El paisaje se extiende hacia atrás, revelando otras figuras humanas en segundo plano. Una mujer observa con gesto de consternación, mientras que otro hombre parece guiar animales de carga, posiblemente indicando las consecuencias económicas y sociales del acto violento. La presencia de un grupo adicional a la derecha sugiere una comunidad impactada por el suceso.
En la parte superior central, una figura femenina alada se eleva hacia el cielo, con los brazos extendidos en un gesto que podría interpretarse como compasión o intervención divina. Su posición elevada y su vestimenta azul contrastan con la oscuridad de la escena terrestre, sugiriendo una esperanza trascendente o una crítica a la fragilidad humana.
La paleta cromática es rica y terrosa, dominada por tonos ocres, marrones y verdes que refuerzan la atmósfera sombría y desoladora del lugar. El uso de la luz es contrastante: ilumina intensamente las figuras principales, acentuando su dramatismo, mientras que el resto de la escena permanece en una penumbra más suave.

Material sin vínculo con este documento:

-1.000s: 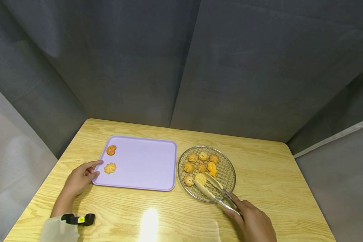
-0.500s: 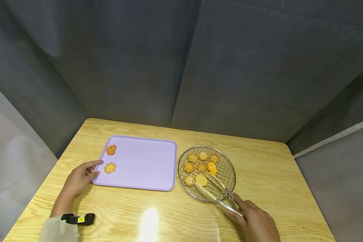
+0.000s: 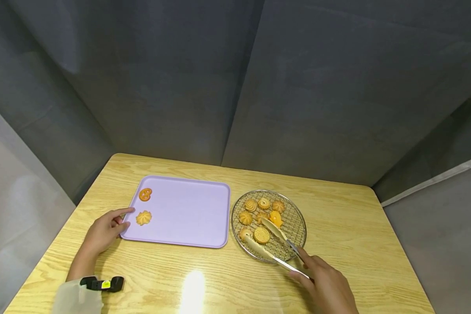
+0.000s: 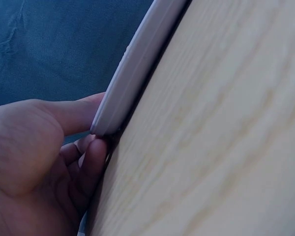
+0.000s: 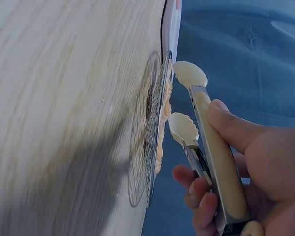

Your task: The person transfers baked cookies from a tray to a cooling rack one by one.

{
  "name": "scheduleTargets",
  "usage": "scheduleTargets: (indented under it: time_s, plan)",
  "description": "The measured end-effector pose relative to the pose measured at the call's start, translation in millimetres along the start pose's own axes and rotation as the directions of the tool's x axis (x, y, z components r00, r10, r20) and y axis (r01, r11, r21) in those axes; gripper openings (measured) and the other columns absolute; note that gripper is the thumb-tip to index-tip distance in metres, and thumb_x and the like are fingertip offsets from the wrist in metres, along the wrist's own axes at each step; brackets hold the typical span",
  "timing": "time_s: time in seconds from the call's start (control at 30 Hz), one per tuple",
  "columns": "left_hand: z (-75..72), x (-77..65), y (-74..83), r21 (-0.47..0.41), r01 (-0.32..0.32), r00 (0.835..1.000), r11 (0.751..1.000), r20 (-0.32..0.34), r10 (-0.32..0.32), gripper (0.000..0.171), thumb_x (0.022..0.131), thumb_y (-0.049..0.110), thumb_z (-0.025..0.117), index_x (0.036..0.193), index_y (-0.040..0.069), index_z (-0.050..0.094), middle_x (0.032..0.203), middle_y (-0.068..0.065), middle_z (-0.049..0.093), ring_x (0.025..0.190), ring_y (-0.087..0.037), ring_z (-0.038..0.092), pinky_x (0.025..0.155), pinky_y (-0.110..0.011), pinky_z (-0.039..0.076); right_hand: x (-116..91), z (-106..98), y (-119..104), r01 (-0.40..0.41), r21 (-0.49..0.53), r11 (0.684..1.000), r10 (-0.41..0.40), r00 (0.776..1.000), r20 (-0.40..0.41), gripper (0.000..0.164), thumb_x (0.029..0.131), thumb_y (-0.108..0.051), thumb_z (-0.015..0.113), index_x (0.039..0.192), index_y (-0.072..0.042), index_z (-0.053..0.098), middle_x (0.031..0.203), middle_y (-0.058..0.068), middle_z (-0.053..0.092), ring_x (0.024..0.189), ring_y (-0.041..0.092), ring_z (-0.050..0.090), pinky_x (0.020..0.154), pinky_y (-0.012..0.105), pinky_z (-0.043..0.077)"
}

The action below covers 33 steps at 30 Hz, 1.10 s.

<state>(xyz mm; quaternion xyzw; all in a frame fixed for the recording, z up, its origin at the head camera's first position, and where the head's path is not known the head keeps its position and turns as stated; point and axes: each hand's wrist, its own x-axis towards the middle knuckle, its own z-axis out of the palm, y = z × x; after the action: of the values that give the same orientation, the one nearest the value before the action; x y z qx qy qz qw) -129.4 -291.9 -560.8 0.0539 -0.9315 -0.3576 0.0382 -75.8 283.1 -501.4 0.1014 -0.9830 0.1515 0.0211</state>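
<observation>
My left hand (image 3: 104, 231) pinches the left edge of a lilac tray (image 3: 188, 213), its thumb lying over the rim (image 4: 120, 73) in the left wrist view. A pretzel (image 3: 145, 195) and a flower-shaped cookie (image 3: 143, 217) lie on that tray. My right hand (image 3: 329, 281) grips metal tongs (image 3: 278, 232) with cream-coloured tips. The tongs are spread, and in the head view their tips lie either side of a round dotted cookie (image 3: 261, 235) on the round wire rack (image 3: 296, 224). In the right wrist view the cream tips (image 5: 183, 129) appear just above the rack's cookies.
Several other cookies sit close together on the rack, among them a swirl cookie (image 3: 250, 205) and an orange fish-shaped one (image 3: 275, 218). The rack stands right beside the tray on a wooden table (image 3: 149, 279). Grey curtains (image 3: 172, 87) surround the table's back and sides.
The tongs' tips have spread wider, one shifting left over the lower-left cookie and the other slightly up. The left hand and tray have stayed in place.
</observation>
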Motion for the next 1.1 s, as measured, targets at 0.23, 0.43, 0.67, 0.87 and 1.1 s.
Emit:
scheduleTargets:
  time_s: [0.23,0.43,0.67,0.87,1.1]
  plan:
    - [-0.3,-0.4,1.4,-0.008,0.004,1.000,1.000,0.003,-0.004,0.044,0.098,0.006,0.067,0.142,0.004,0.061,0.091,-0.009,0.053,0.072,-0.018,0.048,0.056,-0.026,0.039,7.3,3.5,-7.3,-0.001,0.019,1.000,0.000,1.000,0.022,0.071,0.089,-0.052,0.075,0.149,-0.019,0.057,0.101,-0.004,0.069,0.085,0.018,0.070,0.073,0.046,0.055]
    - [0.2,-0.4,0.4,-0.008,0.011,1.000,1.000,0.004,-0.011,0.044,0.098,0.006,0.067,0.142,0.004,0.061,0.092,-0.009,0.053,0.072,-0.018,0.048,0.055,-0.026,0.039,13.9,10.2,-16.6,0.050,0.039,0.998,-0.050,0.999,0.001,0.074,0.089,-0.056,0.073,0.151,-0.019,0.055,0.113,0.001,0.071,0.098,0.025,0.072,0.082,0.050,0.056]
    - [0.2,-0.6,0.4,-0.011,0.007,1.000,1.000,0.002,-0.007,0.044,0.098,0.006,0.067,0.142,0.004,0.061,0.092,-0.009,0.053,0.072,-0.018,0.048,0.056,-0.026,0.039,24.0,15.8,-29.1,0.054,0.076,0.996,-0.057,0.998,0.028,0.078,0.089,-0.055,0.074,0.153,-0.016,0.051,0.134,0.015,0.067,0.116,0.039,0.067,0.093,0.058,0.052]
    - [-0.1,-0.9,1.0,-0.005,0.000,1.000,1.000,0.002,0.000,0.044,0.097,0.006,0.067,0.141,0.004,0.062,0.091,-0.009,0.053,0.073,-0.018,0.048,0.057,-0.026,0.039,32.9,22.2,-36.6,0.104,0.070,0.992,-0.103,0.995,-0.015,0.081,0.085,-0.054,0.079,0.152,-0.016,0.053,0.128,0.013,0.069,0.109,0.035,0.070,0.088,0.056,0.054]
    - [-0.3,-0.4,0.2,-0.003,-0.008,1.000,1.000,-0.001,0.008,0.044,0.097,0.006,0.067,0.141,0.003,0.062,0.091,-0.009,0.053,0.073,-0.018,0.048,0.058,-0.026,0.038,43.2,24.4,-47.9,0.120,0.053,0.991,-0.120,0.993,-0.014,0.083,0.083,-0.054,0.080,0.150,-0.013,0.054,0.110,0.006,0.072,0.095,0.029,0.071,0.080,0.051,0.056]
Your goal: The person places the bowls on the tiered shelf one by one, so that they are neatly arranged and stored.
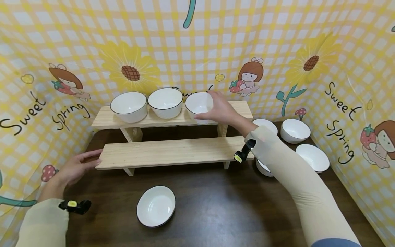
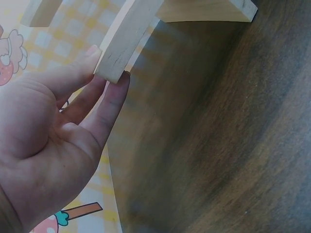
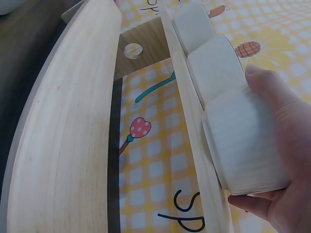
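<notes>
My right hand grips a white bowl with a dark rim, on the upper board of a two-tier wooden shelf. In the right wrist view, the thumb lies along one side of that bowl and fingers curl round its end. Two matching bowls, a middle one and a left one, stand beside it on the same board. My left hand pinches the left end of the lower board; the left wrist view has thumb and fingers on either side of the board's end.
A single bowl sits on the dark wooden table in front of the shelf. More bowls, including a rear one and a nearer one, stand at the right, some partly behind my right sleeve. Checked cloth surrounds the table.
</notes>
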Motion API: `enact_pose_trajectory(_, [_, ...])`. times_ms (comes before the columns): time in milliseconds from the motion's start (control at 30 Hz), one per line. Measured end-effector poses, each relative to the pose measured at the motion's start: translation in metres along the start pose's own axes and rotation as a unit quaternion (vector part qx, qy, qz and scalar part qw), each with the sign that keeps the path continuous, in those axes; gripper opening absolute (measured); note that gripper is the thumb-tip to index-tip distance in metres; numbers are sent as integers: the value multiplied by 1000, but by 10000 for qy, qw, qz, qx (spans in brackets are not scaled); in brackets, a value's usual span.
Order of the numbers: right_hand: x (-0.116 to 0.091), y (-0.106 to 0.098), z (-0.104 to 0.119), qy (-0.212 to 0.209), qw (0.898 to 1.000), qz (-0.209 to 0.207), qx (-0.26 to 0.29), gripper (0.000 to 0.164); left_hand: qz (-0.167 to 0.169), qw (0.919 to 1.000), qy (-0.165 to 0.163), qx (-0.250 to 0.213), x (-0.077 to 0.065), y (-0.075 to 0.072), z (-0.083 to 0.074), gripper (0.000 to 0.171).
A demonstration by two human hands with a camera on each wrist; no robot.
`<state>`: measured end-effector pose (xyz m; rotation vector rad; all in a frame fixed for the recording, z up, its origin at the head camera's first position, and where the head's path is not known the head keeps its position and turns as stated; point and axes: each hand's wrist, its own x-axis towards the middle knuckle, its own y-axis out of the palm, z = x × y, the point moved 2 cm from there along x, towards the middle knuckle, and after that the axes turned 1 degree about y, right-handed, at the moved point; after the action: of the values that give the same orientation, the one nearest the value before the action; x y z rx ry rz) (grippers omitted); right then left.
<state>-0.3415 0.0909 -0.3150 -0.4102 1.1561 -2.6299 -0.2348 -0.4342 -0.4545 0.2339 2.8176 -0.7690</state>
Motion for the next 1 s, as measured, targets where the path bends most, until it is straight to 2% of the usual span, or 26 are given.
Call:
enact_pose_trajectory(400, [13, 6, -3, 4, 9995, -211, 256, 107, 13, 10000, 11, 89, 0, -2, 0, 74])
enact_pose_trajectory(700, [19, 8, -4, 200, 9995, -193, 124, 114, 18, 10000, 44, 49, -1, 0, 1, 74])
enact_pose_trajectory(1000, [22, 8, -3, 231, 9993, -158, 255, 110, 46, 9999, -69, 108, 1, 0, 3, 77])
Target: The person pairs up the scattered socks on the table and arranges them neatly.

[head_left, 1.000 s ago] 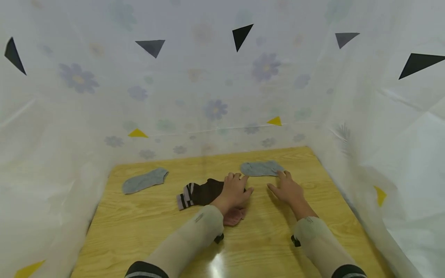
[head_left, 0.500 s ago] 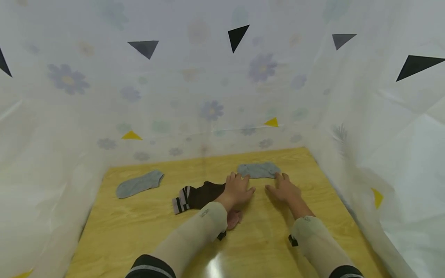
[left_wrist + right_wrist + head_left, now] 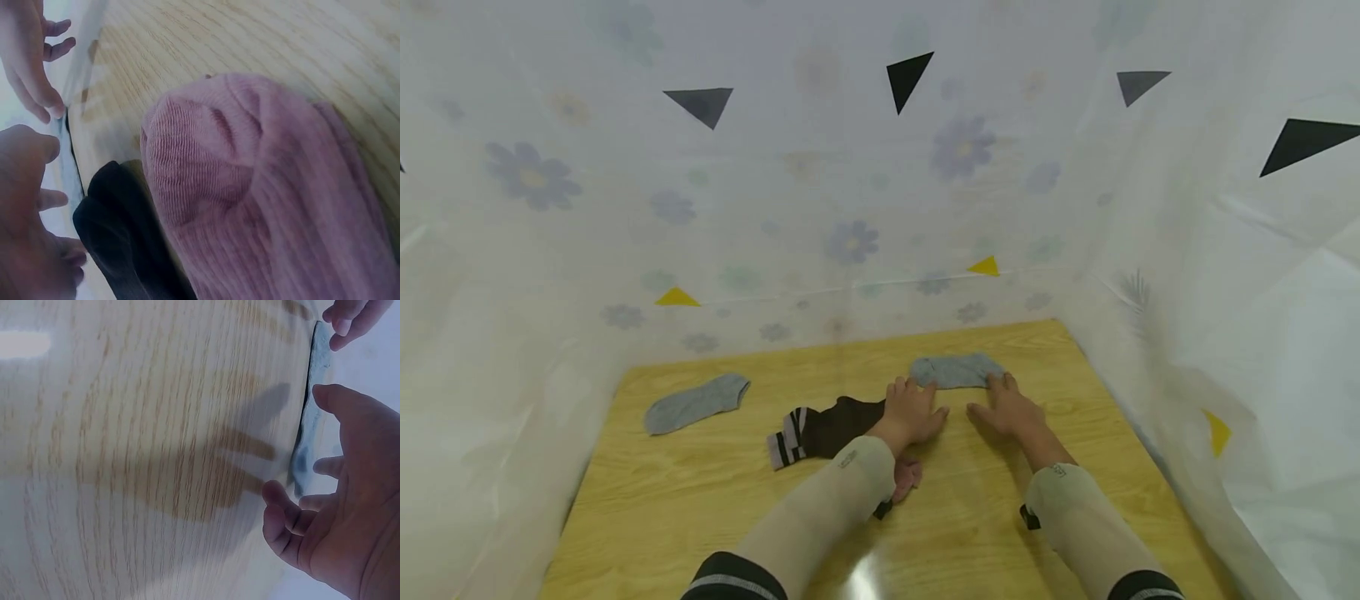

Subyacentemente, la obra plantea interrogantes sobre la naturaleza humana, los orígenes del mal y la fragilidad de la paz. La representación de la violencia fratricida se convierte así en un símbolo universal de la pérdida de la inocencia y el inicio de una era marcada por la culpa y el sufrimiento. El paisaje agreste y las ruinas sugieren la decadencia moral y espiritual que acompaña a este primer acto de venganza, mientras que la figura alada en el cielo ofrece una tenue promesa de redención o consuelo.